__Your assignment__.
Lines in the records below that contain the word "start" must each be copied.

------ Dataset entries ------

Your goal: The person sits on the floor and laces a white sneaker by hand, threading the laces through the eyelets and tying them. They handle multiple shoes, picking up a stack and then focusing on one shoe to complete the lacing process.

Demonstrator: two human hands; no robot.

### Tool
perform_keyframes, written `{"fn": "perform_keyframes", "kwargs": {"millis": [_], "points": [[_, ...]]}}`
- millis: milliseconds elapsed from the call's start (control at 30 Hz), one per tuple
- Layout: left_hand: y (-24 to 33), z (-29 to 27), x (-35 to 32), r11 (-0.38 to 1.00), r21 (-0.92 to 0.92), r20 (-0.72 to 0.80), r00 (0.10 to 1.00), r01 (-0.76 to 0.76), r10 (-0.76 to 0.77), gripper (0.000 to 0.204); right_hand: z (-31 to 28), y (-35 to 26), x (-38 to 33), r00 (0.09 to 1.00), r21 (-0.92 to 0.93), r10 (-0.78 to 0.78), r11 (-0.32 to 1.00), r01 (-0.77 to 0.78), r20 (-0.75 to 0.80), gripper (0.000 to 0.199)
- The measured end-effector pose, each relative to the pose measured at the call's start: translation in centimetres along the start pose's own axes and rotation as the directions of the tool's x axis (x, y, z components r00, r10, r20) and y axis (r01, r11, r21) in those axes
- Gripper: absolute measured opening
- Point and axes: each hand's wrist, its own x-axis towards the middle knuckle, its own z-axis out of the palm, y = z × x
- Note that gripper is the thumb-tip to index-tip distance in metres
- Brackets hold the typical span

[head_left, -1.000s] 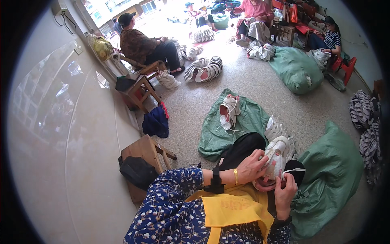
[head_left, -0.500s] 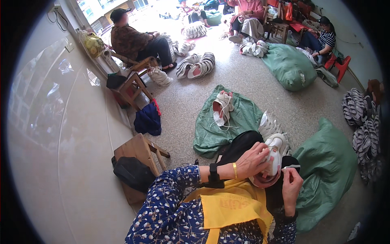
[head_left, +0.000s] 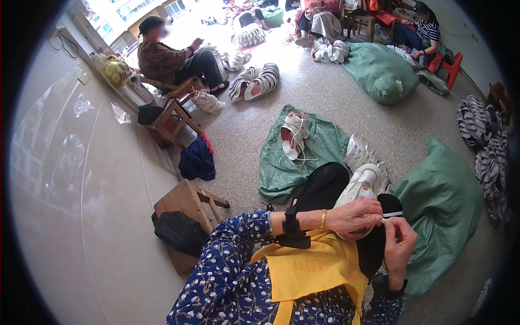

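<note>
A white shoe upper (head_left: 355,189) with a pinkish lining rests on my lap, toe pointing away from me. My left hand (head_left: 355,216) reaches across its opening, fingers pinched together. Close beside it, my right hand (head_left: 400,245) is pinched too. Between the fingertips of both shows a short bit of thin white strand, which looks like a shoelace (head_left: 384,221). The fingers hide most of it. Ahead, another white shoe upper (head_left: 294,135) with loose laces lies on a green sheet (head_left: 271,176).
Stacked white uppers (head_left: 357,154) lie just beyond my knees. At my right slumps a green sack (head_left: 444,211); another green sack (head_left: 382,76) sits farther off. A wooden stool (head_left: 181,197) with a black bag stands at left. Several people sit working across the room.
My left hand has moved right, from over the shoe upper to meet my right hand at the white strand. The view has also shifted slightly.
</note>
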Motion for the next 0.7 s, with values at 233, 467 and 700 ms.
{"fn": "perform_keyframes", "kwargs": {"millis": [233, 467, 700], "points": [[1.5, -2.3, -0.6, 0.871, -0.433, -0.058, 0.957, 0.233, -0.285, 0.035, -3.7, 6.6, -0.4, 0.983, -0.015, 0.035, 0.999, -0.038, -0.178, 0.014], [1.8, -4.8, -1.4, 0.871, -0.427, -0.088, 0.948, 0.241, -0.306, 0.037, -8.1, 15.7, -2.3, 0.958, -0.085, 0.086, 0.99, -0.114, -0.274, 0.016], [1.8, -4.5, -1.9, 0.838, -0.464, -0.092, 0.925, 0.288, -0.369, 0.037, -9.2, 18.9, -3.5, 0.937, -0.287, 0.115, 0.933, -0.216, -0.33, 0.014]]}}
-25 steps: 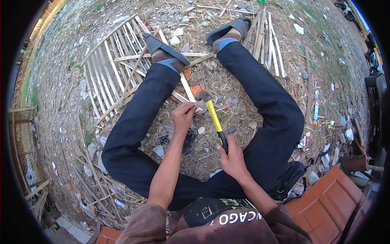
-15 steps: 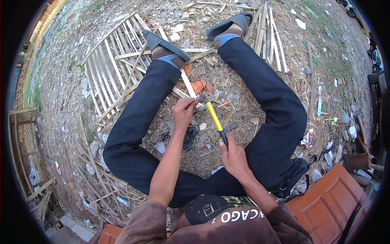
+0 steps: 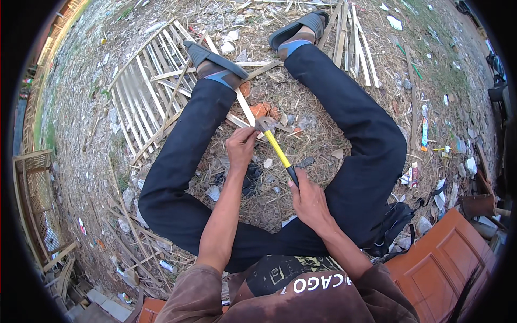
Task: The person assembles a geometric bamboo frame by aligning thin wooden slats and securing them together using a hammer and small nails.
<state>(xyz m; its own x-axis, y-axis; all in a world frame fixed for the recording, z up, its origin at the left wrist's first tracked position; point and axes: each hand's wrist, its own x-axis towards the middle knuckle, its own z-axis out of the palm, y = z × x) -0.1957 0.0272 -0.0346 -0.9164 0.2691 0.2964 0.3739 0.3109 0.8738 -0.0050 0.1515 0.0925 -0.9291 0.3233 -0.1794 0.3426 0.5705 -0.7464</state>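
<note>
My right hand (image 3: pixel 311 203) is closed around the black grip of a hammer (image 3: pixel 277 148) with a yellow handle and a metal head. The hammer's head rests at or just beside the fingertips of my left hand (image 3: pixel 240 146). Those fingertips are pinched together at the near end of a pale wooden slat (image 3: pixel 245 109); whatever they hold is too small to make out. The slat runs away from me, passing under my left sandal (image 3: pixel 215 58). To its left lies a frame of thin wooden slats (image 3: pixel 141 56), crossed by a few loose strips.
Loose wooden strips (image 3: pixel 353 40) lie beside my right sandal (image 3: pixel 299 31). Orange rubble (image 3: pixel 259 110) sits just beyond the hammer head. A black bag (image 3: pixel 389 229) and a brown panelled door (image 3: pixel 431 258) are at the lower right. A lattice panel (image 3: pixel 39 199) stands far left.
The hammer head has moved slightly left and closer to my left fingertips. My right hand has shifted a little left with it. My left hand keeps its pinch at the slat's end.
</note>
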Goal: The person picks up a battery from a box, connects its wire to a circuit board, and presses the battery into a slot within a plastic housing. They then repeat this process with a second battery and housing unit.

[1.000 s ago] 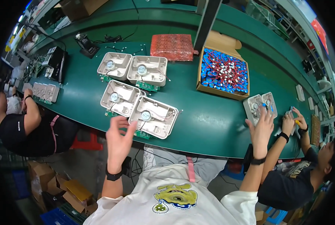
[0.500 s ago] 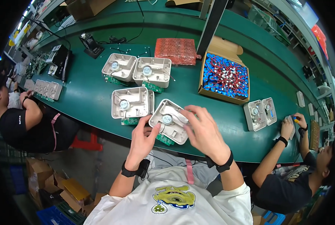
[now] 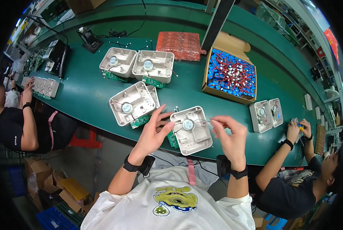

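Your hands frame the white housing [image 3: 191, 130] on the counter [image 3: 83, 96].
Left hand [image 3: 153, 132] spread wide against its edge; right hand [image 3: 230, 134] pinches its thin wire [image 3: 204, 121]; cardboard box [image 3: 230, 74] of blue parts beyond.

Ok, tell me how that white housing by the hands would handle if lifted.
The white plastic housing looks like a thin open shell, so probably light and fairly stiff. Its flat base shouldn't roll. The green board and thin wires on it could likely snag.

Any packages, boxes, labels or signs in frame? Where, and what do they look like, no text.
Cardboard box: bench, right of centre; open, brown, full of blue parts with red wires.
Red packet: left of that box; flat, rectangular.
Brown cartons: floor, lower left.
Blue crate: floor, bottom left.
Red sign: far right; small.
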The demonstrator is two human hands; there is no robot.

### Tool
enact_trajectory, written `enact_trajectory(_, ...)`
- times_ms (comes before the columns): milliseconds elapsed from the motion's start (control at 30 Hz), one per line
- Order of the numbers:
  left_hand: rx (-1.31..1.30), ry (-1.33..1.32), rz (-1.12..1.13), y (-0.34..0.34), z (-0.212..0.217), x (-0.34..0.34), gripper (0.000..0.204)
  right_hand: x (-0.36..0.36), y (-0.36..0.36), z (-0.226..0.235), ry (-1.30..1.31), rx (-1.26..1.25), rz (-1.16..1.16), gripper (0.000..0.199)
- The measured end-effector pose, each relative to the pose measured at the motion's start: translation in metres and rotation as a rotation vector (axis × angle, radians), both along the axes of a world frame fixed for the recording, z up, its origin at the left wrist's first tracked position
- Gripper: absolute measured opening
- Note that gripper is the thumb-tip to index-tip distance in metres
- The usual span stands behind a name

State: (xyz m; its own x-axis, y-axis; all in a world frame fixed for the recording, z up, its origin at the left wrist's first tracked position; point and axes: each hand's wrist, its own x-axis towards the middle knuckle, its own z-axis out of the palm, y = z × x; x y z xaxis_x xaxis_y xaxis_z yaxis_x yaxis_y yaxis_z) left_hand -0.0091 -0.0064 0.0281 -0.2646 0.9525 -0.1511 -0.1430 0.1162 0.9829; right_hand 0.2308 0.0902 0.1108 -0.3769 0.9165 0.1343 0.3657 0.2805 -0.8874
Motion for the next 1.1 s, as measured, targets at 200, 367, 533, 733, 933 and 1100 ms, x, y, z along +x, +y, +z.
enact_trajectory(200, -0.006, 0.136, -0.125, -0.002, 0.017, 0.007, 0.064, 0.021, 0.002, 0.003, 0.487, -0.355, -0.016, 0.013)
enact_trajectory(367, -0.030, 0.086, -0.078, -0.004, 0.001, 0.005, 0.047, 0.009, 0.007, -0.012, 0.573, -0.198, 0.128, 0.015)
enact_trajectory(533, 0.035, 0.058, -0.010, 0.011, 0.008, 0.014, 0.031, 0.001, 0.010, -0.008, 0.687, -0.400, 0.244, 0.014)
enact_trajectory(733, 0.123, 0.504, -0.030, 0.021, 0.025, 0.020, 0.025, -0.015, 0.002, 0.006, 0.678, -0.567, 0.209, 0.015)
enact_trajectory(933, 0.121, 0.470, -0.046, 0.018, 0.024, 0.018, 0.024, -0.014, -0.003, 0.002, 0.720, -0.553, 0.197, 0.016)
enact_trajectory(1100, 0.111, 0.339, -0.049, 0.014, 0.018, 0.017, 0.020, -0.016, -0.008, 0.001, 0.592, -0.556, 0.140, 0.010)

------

__Solution to the exercise__.
- millis: milliseconds elapsed from the call's start (control at 30 Hz), one per tuple
- The measured end-effector pose, each relative to the pose measured at the call's start: translation in centimetres along the start pose's own axes and rotation as the directions of the tool's x axis (x, y, z components r00, r10, r20) and y axis (r01, r11, r21) in those axes
- times_ms (comes before the columns): milliseconds elapsed from the motion's start (control at 30 Hz), one per line
- The measured end-effector pose, each relative to the pose measured at the motion's start: translation in metres and rotation as a rotation vector (axis × angle, radians), both along the axes of a world frame fixed for the recording, z up, its origin at the left wrist's first tracked position

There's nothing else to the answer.